== EXERCISE INSTRUCTIONS ==
A verbatim restatement of the data, free of pictures, is what you should output.

== SUPPLIED MATERIAL ==
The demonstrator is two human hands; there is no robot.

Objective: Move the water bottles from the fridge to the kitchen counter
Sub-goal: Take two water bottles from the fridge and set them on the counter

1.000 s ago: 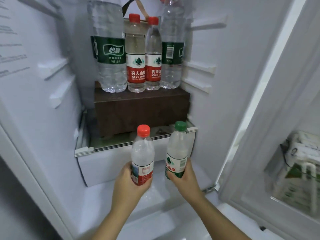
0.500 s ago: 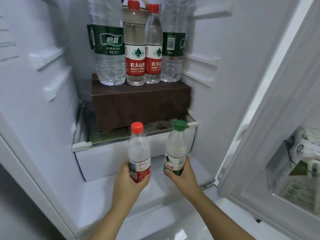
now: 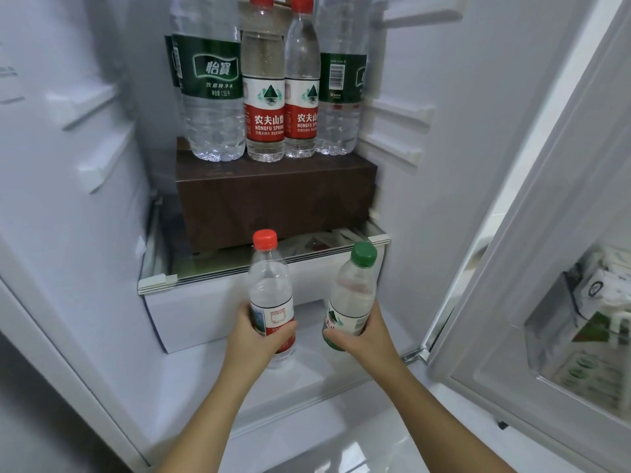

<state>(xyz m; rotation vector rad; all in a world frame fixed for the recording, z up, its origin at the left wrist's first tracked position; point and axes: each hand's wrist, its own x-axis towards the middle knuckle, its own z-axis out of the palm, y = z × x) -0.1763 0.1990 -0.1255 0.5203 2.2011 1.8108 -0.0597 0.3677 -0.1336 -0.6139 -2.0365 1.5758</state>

== TASK RESULT ==
The demonstrator is two human hands; there is no robot.

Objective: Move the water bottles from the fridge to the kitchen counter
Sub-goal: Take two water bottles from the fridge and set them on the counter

1.000 s ago: 
0.500 s ago: 
now: 

<state>(xyz m; rotation vector rad; all in a world frame fixed for the recording, z up, its origin at the left wrist's first tracked position; point and axes: each hand's wrist, its own x-axis towards the middle knuckle, its own z-axis out of the palm, y = z × x) -0.1763 0.1990 -0.1255 0.5203 2.2011 1.8108 -0.0597 0.3677 -0.1336 -0.6139 -2.0365 1.5758</state>

Work on this exercise is finished.